_Assigned task:_ Wherever a line of the data contains "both", copy that line.

*** Block opens ***

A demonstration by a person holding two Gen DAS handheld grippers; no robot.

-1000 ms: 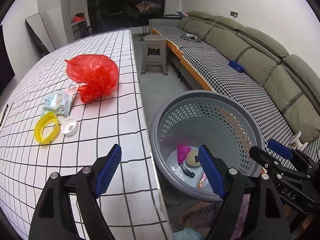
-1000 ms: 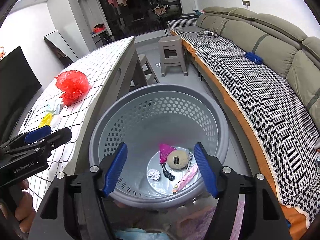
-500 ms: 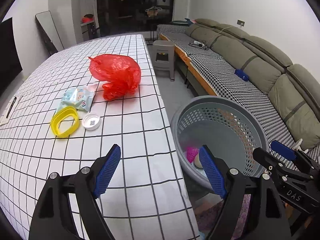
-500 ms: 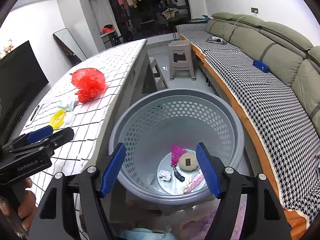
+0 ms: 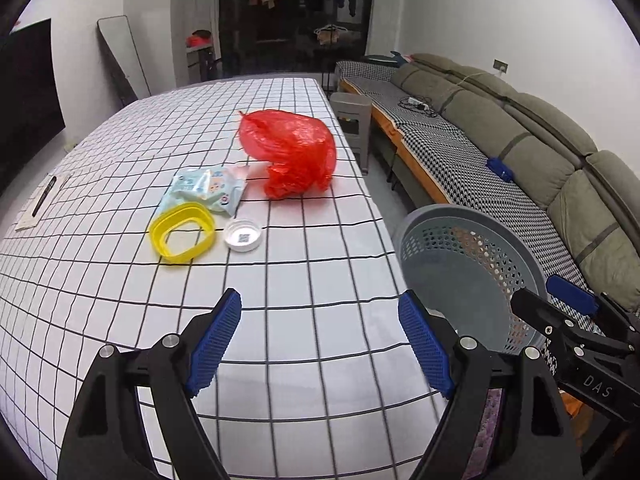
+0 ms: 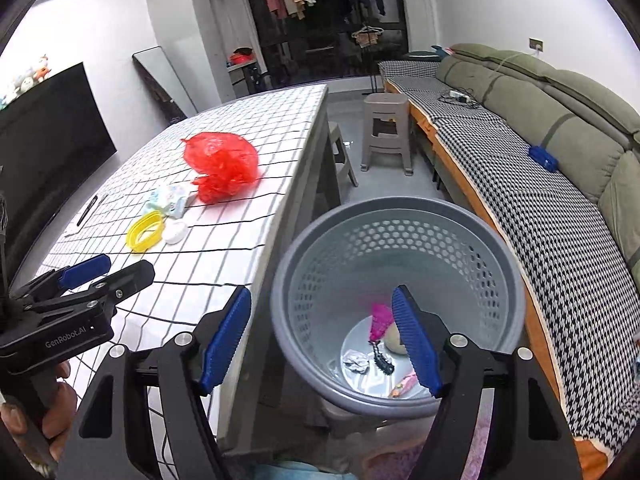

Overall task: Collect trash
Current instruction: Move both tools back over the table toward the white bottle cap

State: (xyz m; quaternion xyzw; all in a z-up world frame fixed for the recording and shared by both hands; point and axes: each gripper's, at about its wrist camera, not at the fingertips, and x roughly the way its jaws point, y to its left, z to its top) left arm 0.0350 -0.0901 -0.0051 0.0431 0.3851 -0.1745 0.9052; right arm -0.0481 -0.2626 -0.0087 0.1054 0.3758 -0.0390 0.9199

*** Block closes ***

_Response for this exercise:_
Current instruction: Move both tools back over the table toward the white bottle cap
State: (xyz m; quaternion xyzw; all in a z-up world frame fixed for the recording and shared by both hands; point and axes: each gripper's, at about its wrist camera, not at the fingertips, and x roughly the way its jaws point, y to its left, z to its top) left arm 0.0350 -0.0901 -0.0051 0.0431 0.3851 -0.1745 0.9052; right arm -0.0481 -0.2626 -0.0087 0.1054 0.3758 -0.0390 0.9199

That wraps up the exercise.